「日本企業の財務報告不正に関する研究」経営学部 中島真澄教授の論文が米国ジャーナルに掲載

プレスリリース発表元企業:文京学院大学

配信日時: 2021-06-29 15:00:20

~「不正のトライアングル理論は、不正の財務諸表を説明可能か?」~

 文京学院大学(学長:櫻井隆)経営学部 中島真澄教授の論文“Can the Fraud Triangle Explain Fraudulent Financial Statements? Evidence from Japan”(不正のトライアングル理論は、不正の財務諸表を説明可能か?)が、2021年6月に発表された米国ジャーナル「Journal of Forensic and Investigative Accounting Volume13」に掲載されたことをお知らせします。




「Journal of Forensic and Investigative Accounting」掲載論文の内容について

 経営学部 中島真澄教授の論文“Can the Fraud Triangle Explain Fraudulent Financial Statements? Evidence from Japan”(不正のトライアングル理論は、不正の財務諸表を説明可能か?)が、2021年6月に発表された米国ジャーナル「Journal of Forensic and Investigative Accounting Volume13」に掲載されました。(https://www.nacva.com/jfia-current
 今回は、2017年の国際学会International Conference on Innovation in Business Strategy 2017 (Bali, Indonesia)において最優秀論文賞(Best Paper Award)を受賞した論文が掲載となりました。

<経営学部 中島真澄教授のコメントと論文要約>

[画像: https://prtimes.jp/i/35644/121/resize/d35644-121-859495-0.jpg ]
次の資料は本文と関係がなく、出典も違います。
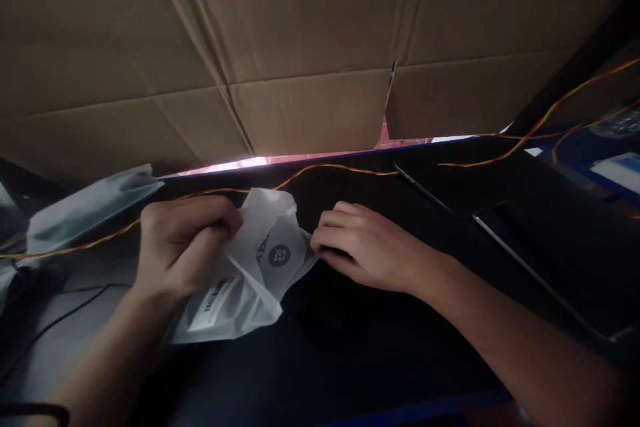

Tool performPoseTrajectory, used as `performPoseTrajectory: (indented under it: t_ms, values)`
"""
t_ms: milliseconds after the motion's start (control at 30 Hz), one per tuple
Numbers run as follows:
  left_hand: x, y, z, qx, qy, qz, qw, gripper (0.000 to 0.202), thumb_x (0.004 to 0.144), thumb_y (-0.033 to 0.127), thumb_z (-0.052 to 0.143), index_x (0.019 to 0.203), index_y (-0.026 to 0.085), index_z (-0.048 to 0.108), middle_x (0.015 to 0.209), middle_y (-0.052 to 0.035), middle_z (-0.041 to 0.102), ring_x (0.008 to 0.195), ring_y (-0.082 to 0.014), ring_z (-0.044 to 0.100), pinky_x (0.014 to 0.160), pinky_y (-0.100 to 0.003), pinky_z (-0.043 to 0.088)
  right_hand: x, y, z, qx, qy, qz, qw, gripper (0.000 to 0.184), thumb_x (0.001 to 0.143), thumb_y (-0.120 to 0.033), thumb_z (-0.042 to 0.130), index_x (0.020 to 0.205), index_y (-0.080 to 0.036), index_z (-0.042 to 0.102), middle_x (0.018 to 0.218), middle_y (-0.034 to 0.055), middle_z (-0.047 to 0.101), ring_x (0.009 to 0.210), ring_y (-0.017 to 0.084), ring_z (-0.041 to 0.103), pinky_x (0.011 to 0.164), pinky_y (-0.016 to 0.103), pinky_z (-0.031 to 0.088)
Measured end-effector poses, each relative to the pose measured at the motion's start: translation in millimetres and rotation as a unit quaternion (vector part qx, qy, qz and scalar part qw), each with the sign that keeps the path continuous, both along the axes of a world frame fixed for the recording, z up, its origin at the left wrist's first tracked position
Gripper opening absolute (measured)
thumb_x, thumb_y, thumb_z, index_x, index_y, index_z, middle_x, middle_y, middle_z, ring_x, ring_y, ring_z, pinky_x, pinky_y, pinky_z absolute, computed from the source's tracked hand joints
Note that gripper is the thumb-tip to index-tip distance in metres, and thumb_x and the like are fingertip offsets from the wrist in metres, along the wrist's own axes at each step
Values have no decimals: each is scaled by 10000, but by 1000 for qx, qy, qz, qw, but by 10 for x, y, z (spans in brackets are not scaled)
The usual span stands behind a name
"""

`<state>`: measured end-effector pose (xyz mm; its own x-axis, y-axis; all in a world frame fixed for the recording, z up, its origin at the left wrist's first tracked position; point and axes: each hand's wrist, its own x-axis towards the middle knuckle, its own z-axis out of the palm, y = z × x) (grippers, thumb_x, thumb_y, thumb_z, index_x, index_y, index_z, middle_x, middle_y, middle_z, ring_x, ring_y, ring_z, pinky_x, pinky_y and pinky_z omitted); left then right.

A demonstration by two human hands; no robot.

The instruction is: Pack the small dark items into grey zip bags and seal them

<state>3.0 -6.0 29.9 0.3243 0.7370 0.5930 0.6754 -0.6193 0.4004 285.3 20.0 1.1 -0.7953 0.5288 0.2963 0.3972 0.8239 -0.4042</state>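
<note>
Your left hand (185, 243) and right hand (367, 243) pinch the white bag (257, 270) near the table's (360, 340) far edge; hard tugging might tear it.

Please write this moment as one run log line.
left hand: grips printed bag; right hand: pinches its right edge; second bag: far left; twisted wire: beyond hands

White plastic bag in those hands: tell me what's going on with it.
A person is holding the white plastic bag over a dark surface. The left hand is closed in a fist on its left side, while the right hand pinches its right edge. A barcode label faces up on or through the plastic. Another plastic bag lies to the left, and a yellow-and-red wire runs behind.
</note>
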Motion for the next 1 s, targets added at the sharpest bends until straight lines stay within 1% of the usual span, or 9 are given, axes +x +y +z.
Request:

 本研究は、日本における不正の財務報告に関与した企業(不正企業)およびそのペアサンプル(非不正企業)を用いて、不正のトライアングル理論に基づく要因が不正な財務報告の原因となっているかどうかを検証したものです。第1に、単変量解析の結果、不正のトライアングル理論の3つのファクターであるインセンティブ/プレッシャー、機会、合理化はともに、不正企業と非不正企業間で有意差があることが示されました。第2に、ロジスティック回帰分析の結果、インセンティブ/プレッシャー、機会、合理化の3つの要因すべてが、不正な財務諸表と有意に関連していることが示唆されました。すなわち、インセンティブ/プレッシャーとしての総資産利益率(ROA)と負債比率、機会としての取締役会や社外取締役などのガバナンス、合理化としての会計発生高および意見付無限定監査報告書が不正な財務報告に影響を与えていることが明らかとなりました。これらの結果から、会計発生高および意見付無限定監査報告書が、会計不正の予測に有用となる可能性を提示することができました。


中島教授のこれまでの功績

 2019年、中島真澄教授の論文“Survey Research on Earnings Quality: Evidence from Japan(日本企業における利益の質に関するサーベイ調査)”は、米国会計学会誌「Research on Professional Responsibility and Ethics in Accounting」(年1回公刊)に掲載されました。当該研究は、日本の上場企業の最高財務責任者(CFO)を対象にサーベイ調査を実施し、利益の質および利益の裁量行動に関する経営者の意識を明らかにしたものです。2020年には、このサーベイ調査回答結果に基づいて、構造方程式モデルを用いて経営者の倫理的価値観およびインセンティブ/プレッシャーが利益の質に影響を与えるかどうかを検証した研究を台湾会計学会で報告しました。なお、これらの研究は、科研費(19K02000「経営者の裁量行動と会計不正に関する理論と実証の融合的研究」)の助成を受けて行ったものです。